Governor drops plan to merge economic agencies, hours after scathing audit released

Republican Gov. Scott Walker abruptly scrapped plans Friday to merge the troubled Wisconsin Economic Development Corporation with an agency that provides low-interest housing loans, a decision that came just hours after a scathing audit found WEDC hasn't tracked job creation or complied with state law.

Walker's office announced that he wanted to scuttle the merger plans in a statement released about two hours after the audit came out. The statement made no mention of the audit, saying the governor had come to the decision because lawmakers, stakeholders and members of both agencies' boards had concerns. Walker spokeswoman Laurel Patrick told The Associated Press the decision had nothing to do with the report.
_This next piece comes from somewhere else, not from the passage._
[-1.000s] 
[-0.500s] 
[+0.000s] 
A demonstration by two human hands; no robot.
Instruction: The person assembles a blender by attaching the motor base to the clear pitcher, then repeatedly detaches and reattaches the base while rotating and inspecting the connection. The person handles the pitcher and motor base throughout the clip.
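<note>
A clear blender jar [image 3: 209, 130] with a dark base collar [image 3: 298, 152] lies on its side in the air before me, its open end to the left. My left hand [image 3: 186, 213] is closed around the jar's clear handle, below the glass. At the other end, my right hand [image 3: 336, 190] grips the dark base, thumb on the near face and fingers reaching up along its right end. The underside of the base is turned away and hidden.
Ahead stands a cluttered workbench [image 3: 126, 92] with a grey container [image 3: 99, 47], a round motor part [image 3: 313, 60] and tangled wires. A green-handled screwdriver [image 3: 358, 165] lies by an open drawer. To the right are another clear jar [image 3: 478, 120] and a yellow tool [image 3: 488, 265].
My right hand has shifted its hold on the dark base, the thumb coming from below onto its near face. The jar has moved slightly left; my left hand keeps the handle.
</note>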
The governor had included language in his 2015-17 state budget that would have combined WEDC with the Wisconsin Housing and Economic Development Authority. Walker, a likely 2016 presidential candidate, had said the new entity could serve as a one-stop shop for businesses looking to grow. He later asked Republican legislators to implement the merger through a stand-alone bill, saying the idea deserved deeper scrutiny than it would get as part of the massive state spending plan.

Walker created WEDC, a public-private partnership, to replace the state Commerce Department in 2011 and serves as the WEDC board chairman. The agency was beset with problems from the start, including not tracking past-due loans, leadership turnover and highly critical audits that revealed mismanagement at the agency. A LAB audit last fall found WEDC lacked supporting documentation justifying spending on expenses and grants during the first two years of its existence.

The agency has become a punching bag for minority Democrats, who never miss a chance to heap more criticism on it. They had been lambasting the merger idea, saying it serves no purpose beyond creating another unaccountable, opaque agency. Democratic lawmakers who sit on both WEDC and WHEDA's boards criticized the merger during a joint meeting last month.

On Friday, state auditors released another report that showed the agency's problems continued in fiscal year 2014, noting its contracts with grant and loan recipients haven't complied with state law and the state hasn't demanded proof that recipients are actually creating or retaining jobs.

Reed Hall, WEDC's secretary and chief executive, disputed the audit's findings. But Sen. Robert Cowles, R-Green Bay, co-chairman of the Legislature's audit committee, called WEDC's inability to solve its problems "unacceptable."

The statement from Walker's office said the governor had asked lawmakers to remove the merger language from the budget and stop work on the merger bill. The office also said it was dropping another plan in the budget to merge the state Department of Financial Institutions with the Department of Safety and Professional Services and asked lawmakers to drop separate legislation that would have implemented that merger as well.

"After hearing concerns from legislators, stakeholders, and the WHEDA and WEDC Boards, we asked legislators to remove the proposed agency mergers from the state budget and we asked the bill authors to not move forward with the proposed separate legislation," Walker's office said. "Given the issues raised at the recent joint WEDC/WHEDA board meeting, it is not the appropriate time to pursue these proposals."

Patrick said in an email to The AP that the move stems from "concerns from legislators and stakeholders" and the statement speaks for itself. She did not elaborate.

Senate Majority Leader Scott Fitzgerald, R-Juneau, said in a statement that GOP lawmakers and Walker "have worked to be responsible to the concerns of the public and our legislative colleagues as we considered these changes." He said the Legislature's budget-writing committee will hold a vote on removing the mergers from the budget but didn't say when.

Democrats said they were pleased to see Walker give up on the WEDC-WHEDA merger.

"While I am glad that the governor has heeded our advice to abandon a hasty agency merger," said Assembly Minority Leader Peter Barca, D-Kenosha, a member of WEDC's board, "he must go further to take immediate steps to protect taxpayers by shoring up his agency's failures."